Ao contrário da Bolívia, no Brasil e na Argentina as Forças Armadas mantêm um obsequioso silêncio, apenas quebrado por notas oficiais nas quais é reiterada a defesa dos princípios democráticos e constitucionais. Não há por que duvidar, embora haja pela frente um oceano encapelado para se cruzar, sombreado pelas nuvens do gás tóxico boliviano. Mesmo afastando-se riscos de naufrágios no Brasil, por aqui existe a ameaça da direita de tentar virar o barco, como ocorreu depois de derrotada, em 8 de janeiro de 2023.

Apesar de inelegível, Bolsonaro é uma liderança incontestável. Desde abril visita os estados, articulando candidaturas nas principais cidades e nas capitais. A meta é eleger 1.500 prefeitos em outubro e, em 2026, conquistar a maioria no Senado e uma grande bancada na Câmara dos Deputados. Empenha-se para colocar o seu candidato no segundo turno da eleição presidencial, no mínimo. Por enquanto o nome é o do governador de São Paulo, Tarcísio de Freitas. Não é pouco para uma aliança que corrói a democracia, sempre defendeu a ditadura militar e que tem como líder um ex-presidente investigado, por crimes diversos, pela Polícia Federal.
  
Na Argentina, Javier Milei não enfrenta um desafio desse porte, que no Brasil será ainda maior se Donald Trump – aliado de Bolsonaro – vencer as eleições presidenciais nos Estados Unidos, em novembro próximo.

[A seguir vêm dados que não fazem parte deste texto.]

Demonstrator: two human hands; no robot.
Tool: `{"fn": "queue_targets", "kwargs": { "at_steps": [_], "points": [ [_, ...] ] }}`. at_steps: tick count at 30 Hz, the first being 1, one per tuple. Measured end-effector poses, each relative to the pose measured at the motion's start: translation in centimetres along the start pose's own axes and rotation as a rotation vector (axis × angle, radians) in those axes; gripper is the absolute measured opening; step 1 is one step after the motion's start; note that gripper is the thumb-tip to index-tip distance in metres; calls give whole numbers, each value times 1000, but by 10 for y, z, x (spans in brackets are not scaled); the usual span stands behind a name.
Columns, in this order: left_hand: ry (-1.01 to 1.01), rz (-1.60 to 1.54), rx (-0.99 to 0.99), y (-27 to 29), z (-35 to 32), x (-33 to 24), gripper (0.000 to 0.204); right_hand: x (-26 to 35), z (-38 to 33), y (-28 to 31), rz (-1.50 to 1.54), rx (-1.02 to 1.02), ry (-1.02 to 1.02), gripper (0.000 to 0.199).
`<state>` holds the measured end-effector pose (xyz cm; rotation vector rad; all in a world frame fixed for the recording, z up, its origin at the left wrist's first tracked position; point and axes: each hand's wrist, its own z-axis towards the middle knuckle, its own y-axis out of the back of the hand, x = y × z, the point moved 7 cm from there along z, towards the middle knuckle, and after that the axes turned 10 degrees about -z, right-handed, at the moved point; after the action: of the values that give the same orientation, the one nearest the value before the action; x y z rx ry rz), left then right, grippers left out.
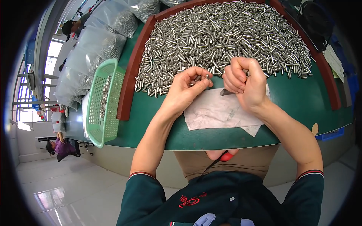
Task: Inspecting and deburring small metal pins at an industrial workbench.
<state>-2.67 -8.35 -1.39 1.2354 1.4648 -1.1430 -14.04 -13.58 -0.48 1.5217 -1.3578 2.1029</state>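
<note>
A broad heap of small shiny metal pins (222, 37) spreads over the green table. At its near edge my left hand (184, 90) is closed, with a metal pin (207, 77) upright between thumb and fingertips. More metal shows within the curled fingers; how many pieces I cannot tell. To its right my right hand (247, 83) makes a fist round a tool with a dark flat blade (226, 92), which sticks out toward the left hand. The tool's handle is mostly hidden in the fist. Beneath both hands lies a stained white cloth (218, 116).
A dark red rim (132, 75) borders the heap. Left of it stands a light green plastic basket (101, 132) with some pins inside. Clear bags of pins (90, 49) line the far left. A black fan-like device (312, 22) is at the far right. Two other people are off to the left.
</note>
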Motion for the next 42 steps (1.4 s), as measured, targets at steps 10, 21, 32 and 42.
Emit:
{"fn": "queue_targets", "kwargs": {
  "at_steps": [10, 21, 32, 42],
  "points": [
    [-176, 269, -209, 57, -5, -33, 15, 2, -1, -2, -27, 12, -12, 33],
    [-463, 1099, -86, 19, -6, -32, 11, 1, -1, -3, -59, 10, -24, 33],
    [-243, 566, -57, 8, -3, -18, 9, 2, 0, -1, -10, -8, -5, 32],
    [-124, 288, 16, 8, 0, -6, 13, 2, 0, -1, -4, -1, -2, 32]
  ]
}}
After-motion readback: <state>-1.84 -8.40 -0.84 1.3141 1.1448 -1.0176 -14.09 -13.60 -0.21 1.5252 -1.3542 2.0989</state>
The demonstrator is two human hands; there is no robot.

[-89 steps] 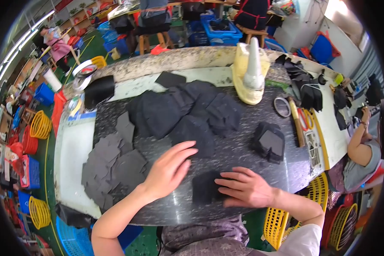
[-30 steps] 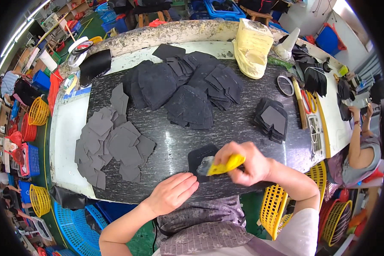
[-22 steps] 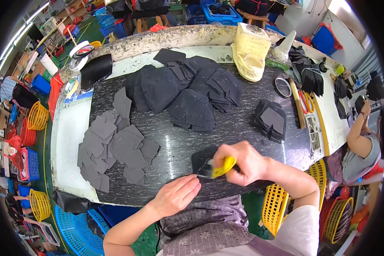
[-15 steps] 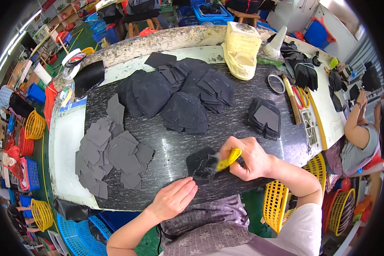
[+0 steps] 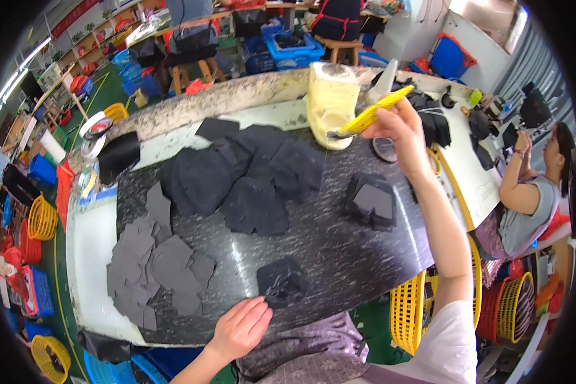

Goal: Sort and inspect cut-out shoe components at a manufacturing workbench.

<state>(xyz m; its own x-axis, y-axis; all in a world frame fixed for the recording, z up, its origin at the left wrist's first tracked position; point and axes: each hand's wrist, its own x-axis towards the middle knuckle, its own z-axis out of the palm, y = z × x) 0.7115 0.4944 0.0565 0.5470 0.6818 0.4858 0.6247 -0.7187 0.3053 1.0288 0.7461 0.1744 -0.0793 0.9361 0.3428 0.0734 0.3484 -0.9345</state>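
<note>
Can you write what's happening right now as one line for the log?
right hand: holds yellow brush raised by glue tub | left hand: table edge beside dark piece

Dark speckled worktable (image 5: 339, 256) across the middle of the frame. Lying on it: grey flat pieces (image 5: 153, 269) at lower left, a heap of black fabric pieces (image 5: 243, 176) at upper centre, a small black stack (image 5: 372, 201) at right, one black piece (image 5: 281, 281) near the bottom edge, a yellowish tub (image 5: 331, 102) at top.
</note>
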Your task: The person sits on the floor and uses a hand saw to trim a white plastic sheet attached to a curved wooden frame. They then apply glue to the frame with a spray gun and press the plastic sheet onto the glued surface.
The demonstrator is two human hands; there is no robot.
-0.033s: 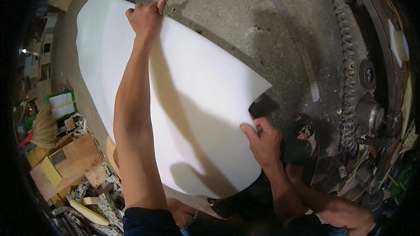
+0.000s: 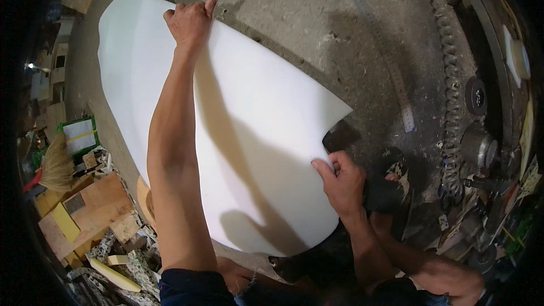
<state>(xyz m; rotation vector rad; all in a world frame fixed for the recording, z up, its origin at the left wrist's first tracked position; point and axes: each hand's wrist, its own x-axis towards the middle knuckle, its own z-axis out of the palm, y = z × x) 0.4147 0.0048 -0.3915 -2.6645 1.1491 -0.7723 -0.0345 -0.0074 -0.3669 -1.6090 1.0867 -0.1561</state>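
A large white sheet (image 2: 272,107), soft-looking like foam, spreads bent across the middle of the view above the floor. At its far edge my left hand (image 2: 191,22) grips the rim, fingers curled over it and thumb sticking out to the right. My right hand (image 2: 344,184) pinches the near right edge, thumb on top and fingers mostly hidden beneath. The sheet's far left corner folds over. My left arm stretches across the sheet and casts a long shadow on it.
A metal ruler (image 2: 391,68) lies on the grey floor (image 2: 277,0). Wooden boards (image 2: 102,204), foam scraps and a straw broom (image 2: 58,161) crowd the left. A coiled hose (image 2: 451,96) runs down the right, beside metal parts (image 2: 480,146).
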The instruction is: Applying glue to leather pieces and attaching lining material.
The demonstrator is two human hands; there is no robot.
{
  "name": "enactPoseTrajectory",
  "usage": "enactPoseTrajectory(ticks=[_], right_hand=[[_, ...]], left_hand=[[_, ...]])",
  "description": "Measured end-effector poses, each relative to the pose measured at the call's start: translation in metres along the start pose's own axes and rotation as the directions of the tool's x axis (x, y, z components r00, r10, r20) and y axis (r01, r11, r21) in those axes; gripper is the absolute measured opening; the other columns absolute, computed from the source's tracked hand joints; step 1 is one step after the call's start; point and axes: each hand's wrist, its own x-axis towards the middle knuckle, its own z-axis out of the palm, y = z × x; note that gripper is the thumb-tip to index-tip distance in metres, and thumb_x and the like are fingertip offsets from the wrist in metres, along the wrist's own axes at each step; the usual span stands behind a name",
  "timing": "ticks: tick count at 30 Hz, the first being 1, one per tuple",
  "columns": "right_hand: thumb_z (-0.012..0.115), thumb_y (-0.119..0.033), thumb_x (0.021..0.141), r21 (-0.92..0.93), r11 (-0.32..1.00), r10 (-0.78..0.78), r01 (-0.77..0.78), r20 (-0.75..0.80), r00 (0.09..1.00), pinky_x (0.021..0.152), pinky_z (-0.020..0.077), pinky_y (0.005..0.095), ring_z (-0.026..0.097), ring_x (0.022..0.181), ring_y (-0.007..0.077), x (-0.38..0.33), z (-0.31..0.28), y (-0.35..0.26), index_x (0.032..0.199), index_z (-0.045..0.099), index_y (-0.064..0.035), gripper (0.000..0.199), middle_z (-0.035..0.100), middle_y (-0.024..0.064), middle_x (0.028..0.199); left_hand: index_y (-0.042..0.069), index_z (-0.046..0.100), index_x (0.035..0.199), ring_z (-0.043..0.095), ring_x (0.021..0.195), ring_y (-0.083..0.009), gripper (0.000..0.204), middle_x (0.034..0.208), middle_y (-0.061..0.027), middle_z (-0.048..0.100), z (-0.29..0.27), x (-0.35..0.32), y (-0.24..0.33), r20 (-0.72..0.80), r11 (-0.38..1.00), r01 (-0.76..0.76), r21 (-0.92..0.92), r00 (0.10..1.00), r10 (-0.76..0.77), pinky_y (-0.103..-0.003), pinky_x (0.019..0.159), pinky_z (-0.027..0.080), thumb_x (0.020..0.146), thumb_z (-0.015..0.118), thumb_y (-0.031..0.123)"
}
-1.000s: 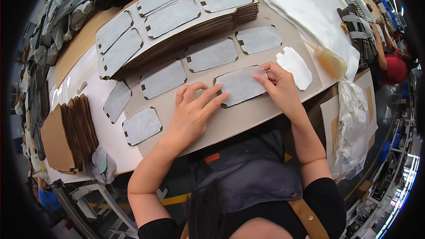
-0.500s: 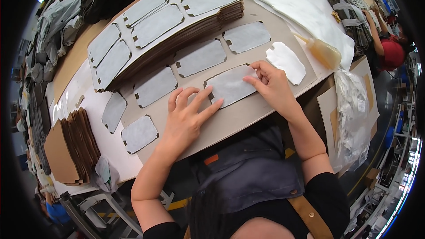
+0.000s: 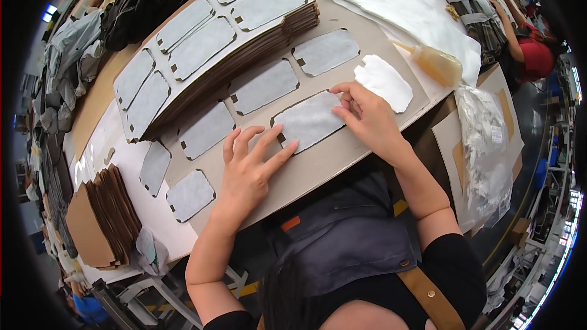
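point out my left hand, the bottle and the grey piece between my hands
Left hand (image 3: 246, 172), head view: its back.
Bottle (image 3: 439, 67), head view: middle of its body.
Grey piece (image 3: 310, 121), head view: its middle.

pale grey panel (image 3: 310, 122), beige board (image 3: 290, 177), amber bottle (image 3: 441, 67)

White desk (image 3: 147, 211) with a beige board (image 3: 306, 172)
On the board lie grey panels (image 3: 310, 123) with dark corners and a ragged-edged white pad (image 3: 386, 82); a long stack of brown-edged sheets (image 3: 244, 56) stands behind the panels. On the desk's left sit a brown cardboard stack (image 3: 101, 220), a clear plastic bag (image 3: 150, 250) and a small curved scrap (image 3: 109, 156); toward the upper right are layered white sheets (image 3: 397, 18) and an amber squeeze bottle (image 3: 438, 66).
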Motion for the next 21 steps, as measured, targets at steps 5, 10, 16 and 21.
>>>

Os assessores e apoiadores de Lula sabem disso. E sabem mais: é grave, até para as relações internacionais, se as duas maiores economias da América do Sul – Brasil e Argentina – passarem a ser comandadas por presidentes de uma direita nos padrões de Milei e Bolsonaro.

Lula e a aliança de centro-esquerda que lhe dá sustentação política e eleitoral têm plena consciência do risco. É preciso reagir logo, retomando a maioria no Congresso; aumentando o investimento público; ampliando os programas de apoio aos mais pobres; combatendo a inflação, o desemprego e a fome. Um enfrentamento difícil, que mais difícil se torna quando encarado por um governo trincado pela crise autofágica, desencadeada pela disputa sucessória precoce.

Entre o boliviano Arce, o argentino Milei e Lula, o tempo político do presidente brasileiro é o mais curto – a três meses das eleições municipais de outubro. A determinação de Lula em reunificar seu ministério, buscar mais eficiência da administração e recompor a base aliada é cada vez mais evidente. Sabemos o que historicamente representará, para os brasileiros, a volta do bolsonarismo ao poder. Lula precisa ser ampla e firmemente apoiado. A derrota da centro-esquerda, neste ano e em 2026, significará um retrocesso sem antecedentes na luta pela soberania nacional, pelo desenvolvimento social e pelos direitos humanos.